I'd try alternative formats on the thumb drive. My thumb drives seem to be Fat 32. Try ExFat or NTFS.

Also, and I know this is an appalling suggestion, it is possible that the TV and PVR come with a manual.

Reply to
GB

In message snipped-for-privacy@mid.individual.net>, at 17:30:49 on Mon, 2 Aug

2021, Andy Burns snipped-for-privacy@andyburns.uk remarked:

I've got a hairy-chested utility that does partitioning (and resizes/joins/splits them, which always strikes me as tempting fate), so I'll try that.

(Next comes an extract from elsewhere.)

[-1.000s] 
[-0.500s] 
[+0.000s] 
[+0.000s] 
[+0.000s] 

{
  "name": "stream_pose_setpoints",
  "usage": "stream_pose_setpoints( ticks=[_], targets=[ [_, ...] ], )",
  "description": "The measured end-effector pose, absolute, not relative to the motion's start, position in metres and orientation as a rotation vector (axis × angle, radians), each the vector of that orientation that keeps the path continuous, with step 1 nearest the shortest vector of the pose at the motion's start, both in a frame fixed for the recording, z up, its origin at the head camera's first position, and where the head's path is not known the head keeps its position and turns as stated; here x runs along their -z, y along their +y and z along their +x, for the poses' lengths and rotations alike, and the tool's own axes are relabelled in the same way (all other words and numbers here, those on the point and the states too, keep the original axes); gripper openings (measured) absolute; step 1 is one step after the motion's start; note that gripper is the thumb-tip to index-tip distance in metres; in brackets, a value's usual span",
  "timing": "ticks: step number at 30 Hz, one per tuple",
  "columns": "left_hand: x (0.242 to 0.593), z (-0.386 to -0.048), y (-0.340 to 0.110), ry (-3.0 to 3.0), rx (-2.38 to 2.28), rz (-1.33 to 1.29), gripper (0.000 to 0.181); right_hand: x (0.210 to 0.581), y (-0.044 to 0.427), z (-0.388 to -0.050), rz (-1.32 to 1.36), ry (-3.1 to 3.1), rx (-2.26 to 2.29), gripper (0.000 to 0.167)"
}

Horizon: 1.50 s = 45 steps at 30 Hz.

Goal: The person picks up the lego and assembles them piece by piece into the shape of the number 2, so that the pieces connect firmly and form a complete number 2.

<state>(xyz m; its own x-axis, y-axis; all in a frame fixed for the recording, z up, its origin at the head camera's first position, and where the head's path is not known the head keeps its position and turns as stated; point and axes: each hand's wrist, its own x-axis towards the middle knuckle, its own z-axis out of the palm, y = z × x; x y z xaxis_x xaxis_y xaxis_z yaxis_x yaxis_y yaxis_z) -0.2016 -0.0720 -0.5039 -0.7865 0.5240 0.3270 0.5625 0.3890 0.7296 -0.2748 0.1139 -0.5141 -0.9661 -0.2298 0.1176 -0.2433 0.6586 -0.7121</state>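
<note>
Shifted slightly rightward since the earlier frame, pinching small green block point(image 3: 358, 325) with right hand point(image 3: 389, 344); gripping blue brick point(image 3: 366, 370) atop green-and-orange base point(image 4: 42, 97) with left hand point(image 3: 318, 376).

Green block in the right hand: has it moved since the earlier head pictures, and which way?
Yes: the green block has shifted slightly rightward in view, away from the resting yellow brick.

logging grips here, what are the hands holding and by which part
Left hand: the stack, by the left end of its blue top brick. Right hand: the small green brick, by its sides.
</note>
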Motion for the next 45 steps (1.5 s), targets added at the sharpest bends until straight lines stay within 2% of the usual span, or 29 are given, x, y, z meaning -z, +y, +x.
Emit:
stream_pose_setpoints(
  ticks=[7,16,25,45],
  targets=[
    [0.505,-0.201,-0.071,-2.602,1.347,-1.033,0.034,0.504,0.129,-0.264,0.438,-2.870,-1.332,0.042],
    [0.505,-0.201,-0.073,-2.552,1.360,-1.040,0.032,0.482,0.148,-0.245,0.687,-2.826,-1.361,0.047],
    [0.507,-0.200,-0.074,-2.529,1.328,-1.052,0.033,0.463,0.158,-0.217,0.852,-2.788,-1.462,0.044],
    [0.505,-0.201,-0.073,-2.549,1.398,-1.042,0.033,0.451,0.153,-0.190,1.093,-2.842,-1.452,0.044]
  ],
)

Thanks.

Reply to
Roland Perry

a) I don't think they did (it's all online nowadays).

b) It wouldn't go into this level of detail.

Reply to
Roland Perry

When I tried this with a Sony TV recently, I tried to work out if it was:

  1. detecting the difference between a flash drive and a HDD (how I can't imagine, but say an SD card in a reader might show up as the wrong sort of mass storage device, especially if it's a multi-slot reader)
  2. complaining the size was less than some minimum size
  3. complaining about the partitioning on the drive
  4. complaining about the formatting of the drive

It did moan about #2 (16GB is too small). On the 64GB SD card in a USB reader I gave it a single MBR partition FAT formatted, not recognised. I expected to resolve #4 and maybe #3 by reformatting it with the TV, but the TV wouldn't detect it enough to allow me to format it. I gave up.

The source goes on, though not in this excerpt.